GIVEN DATA =
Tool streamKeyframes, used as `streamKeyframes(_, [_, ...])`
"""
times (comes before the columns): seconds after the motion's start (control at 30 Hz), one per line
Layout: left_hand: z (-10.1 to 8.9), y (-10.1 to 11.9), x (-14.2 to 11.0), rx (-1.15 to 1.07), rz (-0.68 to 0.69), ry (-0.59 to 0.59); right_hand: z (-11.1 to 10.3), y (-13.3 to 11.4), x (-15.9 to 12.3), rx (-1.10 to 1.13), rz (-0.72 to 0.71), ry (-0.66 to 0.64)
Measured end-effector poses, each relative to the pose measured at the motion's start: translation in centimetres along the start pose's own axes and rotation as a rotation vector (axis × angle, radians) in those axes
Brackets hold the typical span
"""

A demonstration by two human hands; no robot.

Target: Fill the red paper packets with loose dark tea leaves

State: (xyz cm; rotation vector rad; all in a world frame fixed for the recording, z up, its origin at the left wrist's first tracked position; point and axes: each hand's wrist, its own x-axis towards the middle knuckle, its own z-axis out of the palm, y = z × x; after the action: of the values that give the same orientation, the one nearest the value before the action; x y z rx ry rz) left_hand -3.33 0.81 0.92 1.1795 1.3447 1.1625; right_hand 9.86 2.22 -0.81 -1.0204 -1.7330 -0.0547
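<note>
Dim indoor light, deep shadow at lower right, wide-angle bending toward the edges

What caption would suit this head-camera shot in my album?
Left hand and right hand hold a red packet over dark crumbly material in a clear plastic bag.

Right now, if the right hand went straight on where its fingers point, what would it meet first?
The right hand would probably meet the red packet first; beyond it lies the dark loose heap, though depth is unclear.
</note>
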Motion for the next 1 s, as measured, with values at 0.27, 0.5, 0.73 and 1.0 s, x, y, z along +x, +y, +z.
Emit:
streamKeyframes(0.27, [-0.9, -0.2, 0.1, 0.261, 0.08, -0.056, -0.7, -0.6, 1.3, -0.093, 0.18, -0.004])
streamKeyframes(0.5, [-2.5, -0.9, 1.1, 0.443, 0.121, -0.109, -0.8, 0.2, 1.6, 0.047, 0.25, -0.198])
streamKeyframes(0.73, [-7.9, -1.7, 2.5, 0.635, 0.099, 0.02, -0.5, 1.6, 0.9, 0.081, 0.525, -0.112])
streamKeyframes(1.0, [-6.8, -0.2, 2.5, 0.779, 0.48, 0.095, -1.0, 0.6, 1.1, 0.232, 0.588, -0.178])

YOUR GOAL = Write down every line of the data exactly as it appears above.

WRITTEN SOLUTION =
Tool streamKeyframes, used as `streamKeyframes(_, [_, ...])`
"""
times (comes before the columns): seconds after the motion's start (control at 30 Hz), one per line
Layout: left_hand: z (-10.1 to 8.9), y (-10.1 to 11.9), x (-14.2 to 11.0), rx (-1.15 to 1.07), rz (-0.68 to 0.69), ry (-0.59 to 0.59); right_hand: z (-11.1 to 10.3), y (-13.3 to 11.4), x (-15.9 to 12.3), rx (-1.10 to 1.13), rz (-0.72 to 0.71), ry (-0.66 to 0.64)
Measured end-effector poses, each relative to the pose measured at the motion's start: translation in centimetres along the start pose's own axes and rotation as a rotation vector (axis × angle, radians) in those axes
Brackets hold the typical span
"""

A demonstration by two human hands; no robot.

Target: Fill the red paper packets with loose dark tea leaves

State: (xyz cm; rotation vector rad; all in a world frame fixed for the recording, z up, its origin at the left wrist's first tracked position; point and axes: each hand's wrist, its own x-axis towards the middle knuckle, its own z-axis out of the palm, y = z × x; after the action: of the values that give the same orientation, the one nearest the value before the action; x y z rx ry rz) left_hand -3.33 0.81 0.92 1.1795 1.3447 1.1625; right_hand 9.86 2.22 -0.81 -1.0204 -1.7330 -0.0547
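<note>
Dim indoor light, deep shadow at lower right, wide-angle bending toward the edges

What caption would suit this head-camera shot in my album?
Left hand and right hand hold a red packet over dark crumbly material in a clear plastic bag.

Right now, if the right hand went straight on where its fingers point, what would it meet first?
The right hand would probably meet the red packet first; beyond it lies the dark loose heap, though depth is unclear.
</note>
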Motion for the next 1 s, as measured, with values at 0.27, 0.5, 0.73 and 1.0 s, x, y, z along +x, +y, +z.
Emit:
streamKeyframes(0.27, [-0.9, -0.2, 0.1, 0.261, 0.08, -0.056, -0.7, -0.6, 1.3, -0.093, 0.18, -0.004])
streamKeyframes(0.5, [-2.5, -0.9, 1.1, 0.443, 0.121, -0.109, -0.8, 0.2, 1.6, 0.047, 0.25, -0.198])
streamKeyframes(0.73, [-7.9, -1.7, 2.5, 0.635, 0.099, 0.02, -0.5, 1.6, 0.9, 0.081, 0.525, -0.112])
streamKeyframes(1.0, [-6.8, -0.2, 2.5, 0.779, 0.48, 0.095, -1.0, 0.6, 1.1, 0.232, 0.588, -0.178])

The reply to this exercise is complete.